Ora aconteceu que, numa madrugada densa e ainda sem laivo de cor, o estrangeiro acordou com um sufoco que o estrangulava, uma opressão que não sabia explicar. Mas depressa foi sacudido pela descoberta – o Silêncio. Era isso – um silêncio estranho, misterioso e inquietante, pesado e frio como uma cascata. Sem um estalido de ramo seco, sem o ruído de um fruto a cair, de serpente a rastejar ou de ave a piar. Nada. Parecia-lhe estar cego, surdo e mudo. Precisava respirar. E quando saltou ao terreiro foi surpreendido por uma cena fantástica: de todos os lados surgia gente empunhando um archote.

Formando um círculo no terreiro. A chama dos archotes queimava o silêncio, alimentava-se dele. Por último, um homem ainda jovem veio do lado de fora, rompeu o círculo e, de mãos pendentes e cabeça baixa, colocou-se no centro. O chefe, com o seu archote a arder, foi colocar-se por detrás dele, sentado no chão.

Um galo cantou. E todos os archotes foram apagados, esfregados na terra.

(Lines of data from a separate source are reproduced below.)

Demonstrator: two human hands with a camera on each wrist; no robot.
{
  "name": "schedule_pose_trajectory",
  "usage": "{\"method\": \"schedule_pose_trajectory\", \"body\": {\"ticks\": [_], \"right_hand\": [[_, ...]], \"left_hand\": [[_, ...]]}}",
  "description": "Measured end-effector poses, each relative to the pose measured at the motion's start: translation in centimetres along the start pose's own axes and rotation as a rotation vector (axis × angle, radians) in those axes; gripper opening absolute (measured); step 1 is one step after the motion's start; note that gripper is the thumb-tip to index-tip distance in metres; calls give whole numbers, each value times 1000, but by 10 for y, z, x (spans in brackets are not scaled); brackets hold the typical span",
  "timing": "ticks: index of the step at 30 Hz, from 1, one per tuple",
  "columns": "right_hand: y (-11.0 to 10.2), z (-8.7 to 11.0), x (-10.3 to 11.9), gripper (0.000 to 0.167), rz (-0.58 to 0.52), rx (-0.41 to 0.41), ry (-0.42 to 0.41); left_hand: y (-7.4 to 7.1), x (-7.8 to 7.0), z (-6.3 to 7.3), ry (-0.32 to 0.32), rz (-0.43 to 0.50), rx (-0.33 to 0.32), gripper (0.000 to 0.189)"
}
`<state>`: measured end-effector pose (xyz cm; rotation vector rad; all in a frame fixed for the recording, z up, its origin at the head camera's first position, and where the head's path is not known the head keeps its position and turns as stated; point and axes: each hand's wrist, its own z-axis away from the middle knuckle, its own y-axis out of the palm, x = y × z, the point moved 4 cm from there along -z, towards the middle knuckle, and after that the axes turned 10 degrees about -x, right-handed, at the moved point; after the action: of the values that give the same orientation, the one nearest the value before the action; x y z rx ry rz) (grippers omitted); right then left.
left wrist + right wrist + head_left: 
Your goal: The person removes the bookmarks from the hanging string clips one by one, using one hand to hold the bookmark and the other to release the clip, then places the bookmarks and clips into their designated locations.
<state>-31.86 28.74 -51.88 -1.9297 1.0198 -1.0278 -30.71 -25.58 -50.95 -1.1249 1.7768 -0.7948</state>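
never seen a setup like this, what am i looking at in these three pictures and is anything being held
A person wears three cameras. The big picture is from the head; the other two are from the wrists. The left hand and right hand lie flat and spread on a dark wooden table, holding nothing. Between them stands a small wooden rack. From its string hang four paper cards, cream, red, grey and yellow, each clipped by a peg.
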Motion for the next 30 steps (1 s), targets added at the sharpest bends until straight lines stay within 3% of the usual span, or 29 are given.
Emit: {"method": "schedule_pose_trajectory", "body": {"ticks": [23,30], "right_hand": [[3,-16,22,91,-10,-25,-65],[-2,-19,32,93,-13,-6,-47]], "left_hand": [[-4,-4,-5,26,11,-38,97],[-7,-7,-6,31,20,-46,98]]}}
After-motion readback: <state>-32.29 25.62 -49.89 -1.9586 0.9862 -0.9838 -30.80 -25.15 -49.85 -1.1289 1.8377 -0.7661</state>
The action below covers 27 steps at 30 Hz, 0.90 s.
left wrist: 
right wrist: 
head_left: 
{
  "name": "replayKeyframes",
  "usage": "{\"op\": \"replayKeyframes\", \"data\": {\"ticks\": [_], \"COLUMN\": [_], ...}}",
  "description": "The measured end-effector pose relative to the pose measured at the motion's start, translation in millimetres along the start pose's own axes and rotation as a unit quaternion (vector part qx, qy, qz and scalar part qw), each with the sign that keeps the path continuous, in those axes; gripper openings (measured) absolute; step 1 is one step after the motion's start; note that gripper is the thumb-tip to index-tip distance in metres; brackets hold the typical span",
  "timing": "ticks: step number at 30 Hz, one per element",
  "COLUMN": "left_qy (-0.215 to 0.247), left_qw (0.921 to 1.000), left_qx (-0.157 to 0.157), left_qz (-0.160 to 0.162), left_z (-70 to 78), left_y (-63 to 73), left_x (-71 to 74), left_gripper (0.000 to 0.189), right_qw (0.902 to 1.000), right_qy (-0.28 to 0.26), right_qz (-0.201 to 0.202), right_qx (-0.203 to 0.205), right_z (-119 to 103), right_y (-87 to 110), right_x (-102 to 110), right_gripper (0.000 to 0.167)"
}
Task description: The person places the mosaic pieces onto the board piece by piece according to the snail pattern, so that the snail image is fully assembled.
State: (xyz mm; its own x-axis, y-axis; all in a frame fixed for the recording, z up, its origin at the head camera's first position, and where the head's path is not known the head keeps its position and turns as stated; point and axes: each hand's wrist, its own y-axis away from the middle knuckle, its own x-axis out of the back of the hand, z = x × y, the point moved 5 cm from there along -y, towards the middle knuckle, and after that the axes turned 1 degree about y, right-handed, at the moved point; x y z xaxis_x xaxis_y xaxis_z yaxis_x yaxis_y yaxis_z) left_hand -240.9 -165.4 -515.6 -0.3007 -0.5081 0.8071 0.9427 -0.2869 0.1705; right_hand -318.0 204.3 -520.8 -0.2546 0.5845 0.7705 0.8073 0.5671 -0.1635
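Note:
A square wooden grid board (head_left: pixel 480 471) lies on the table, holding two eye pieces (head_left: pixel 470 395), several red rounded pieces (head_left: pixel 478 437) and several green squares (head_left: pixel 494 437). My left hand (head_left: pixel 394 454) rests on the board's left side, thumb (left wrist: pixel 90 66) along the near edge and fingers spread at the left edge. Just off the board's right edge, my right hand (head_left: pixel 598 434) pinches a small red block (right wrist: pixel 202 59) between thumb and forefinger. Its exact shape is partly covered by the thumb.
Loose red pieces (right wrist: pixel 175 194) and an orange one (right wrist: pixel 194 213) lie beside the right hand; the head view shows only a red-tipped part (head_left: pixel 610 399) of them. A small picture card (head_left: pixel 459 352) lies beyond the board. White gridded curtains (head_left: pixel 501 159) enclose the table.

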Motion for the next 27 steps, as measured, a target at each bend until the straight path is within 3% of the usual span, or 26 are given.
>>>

A selva incendiou-se com o vermelho filtrado do sol nascente. E os pássaros, quase a medo, começaram a cantar. O chefe levantou-se, pôs-se à frente do outro e disse Este homem cometeu uma indignidade. Por isso não poderá continuar entre nós. Mas tudo depende do nosso juízo e do que soubermos dele.

E, uma a uma, todas as pessoas da aldeia foram avançando e ficando a meia distância do ”indigno”. Todas elas, sem faltar uma só, foram apontando uma boa ação que o viram cometer, tudo o que de bem e de bom sabiam dele. O chefe encerrou este julgamento de Misericórdia dizendo E eu vi-te, na margem da savana, arriscar a própria vida para salvar o meu filho, ferido e quase morto por um animal selvagem, tirando-o das garras de um abutre que se preparava para desventrá-lo. O nosso Amor por ti pede-te que fiques entre nós, que não nos deixes.

Todos se aproximaram e, num abraço compacto, apertaram o amigo, redimido pelos seus méritos, com um amor ainda maior.

Depois disto, é forçoso terminar (mais uma vez, mas agora completo) com o pensamento de Tolentino – “Há uma Arte do Ser que fica muitas vezes ignorada: que nós a descubramos, humildes mas também vibrantes, acreditando-nos amados e, por isso, capazes de uma plenitude feliz”.